Monday, November 08, 2021

The Yazidis Never Mattered to Anyone

These Yazidis:

When Jessen asks Berges Matto to recount his story, the man clasps his hands together, breathes deeply and nods. Silence falls over the room as he recounts how his family were living in a village in Sinjar when IS militants turned up.

"They came and captured us. They wanted to force us to change religion," he explains, saying it was a miracle that he and his family were able to escape into the mountains.

They were lucky. According to the US-based NGO Yazda, some 12,000 people were kidnapped or killed in the first week of what the UN has characterized as the Yazidi genocide in August 2014.
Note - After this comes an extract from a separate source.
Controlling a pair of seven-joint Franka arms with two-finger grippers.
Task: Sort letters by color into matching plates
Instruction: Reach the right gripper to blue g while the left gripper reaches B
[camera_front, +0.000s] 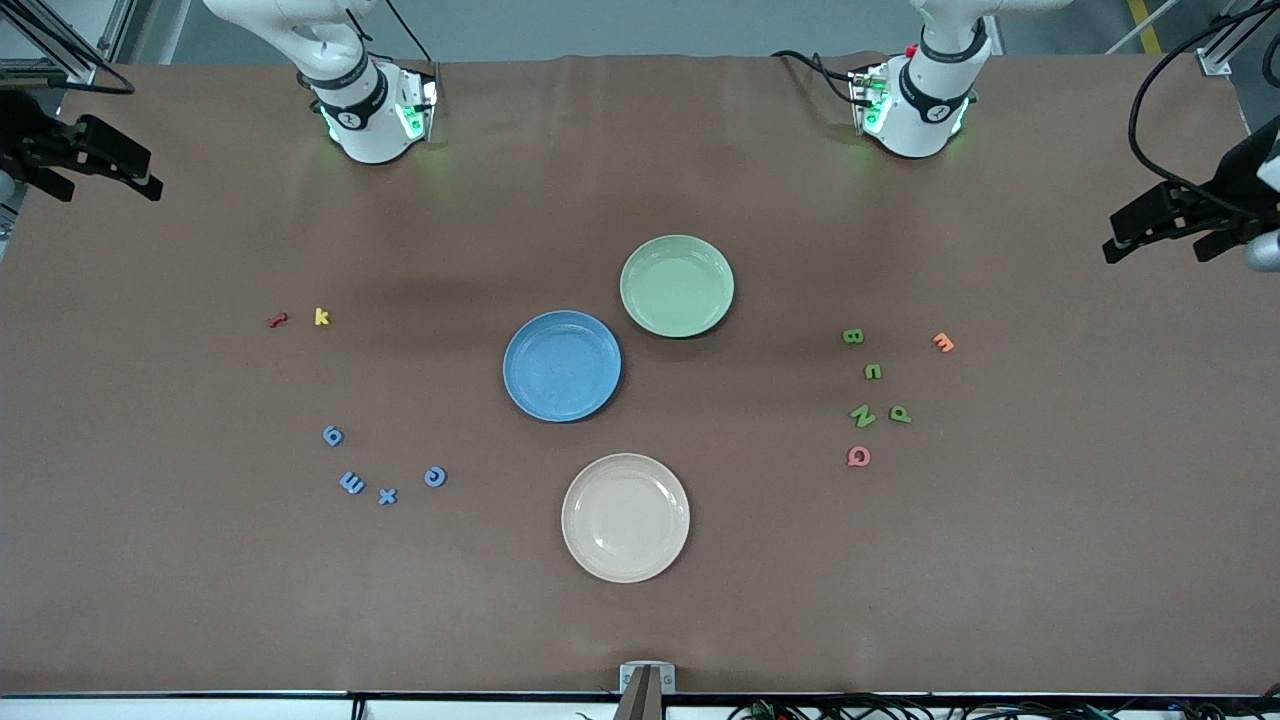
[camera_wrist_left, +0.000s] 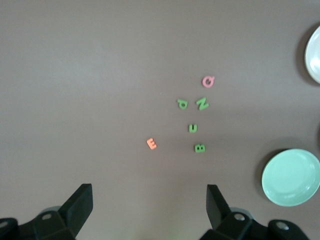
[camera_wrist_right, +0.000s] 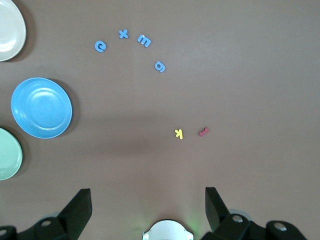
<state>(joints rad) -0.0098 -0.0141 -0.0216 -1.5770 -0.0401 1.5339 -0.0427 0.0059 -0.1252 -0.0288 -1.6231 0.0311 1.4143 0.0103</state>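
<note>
Several blue letters (camera_front: 352, 482) (camera_wrist_right: 144, 41) lie loose toward the right arm's end of the table. Several green letters (camera_front: 873, 371) (camera_wrist_left: 193, 128) lie toward the left arm's end. The blue plate (camera_front: 562, 365) (camera_wrist_right: 41, 107) and the pale green plate (camera_front: 677, 285) (camera_wrist_left: 291, 177) sit empty mid-table, the green one farther from the front camera. My left gripper (camera_wrist_left: 149, 192) hangs open high over bare table, apart from the green letters. My right gripper (camera_wrist_right: 147, 192) hangs open high above its own base, apart from the blue letters. Neither holds anything.
A cream plate (camera_front: 625, 517) sits nearer the front camera than the blue plate. A pink Q (camera_front: 858, 456) and an orange E (camera_front: 942, 342) lie beside the green letters. A yellow k (camera_front: 321, 316) and a red letter (camera_front: 277, 320) lie farther back than the blue letters.
</note>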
Thousands were forced to flee, and many died as a result. IS fighters killed older people, along with those who were too weak to flee and those who refused to convert to Islam. They kidnapped and indoctrinated children. Boys were trained to become IS fighters, and women and girls were sold into sexual slavery. Thousands of Yazidis are still missing. Many mass graves have been found, but not all of them have been exhumed. ...

The volatile security situation is the main reason not all Yazidis want to come back. And for many survivors, it's simply unthinkable to come back to a place inhabited by their tormentors. "Quite a few supporters and even active IS fighters [were] living in the Arab villages and towns near the Yazidi settlements, and some of them still live there," says Schmidinger.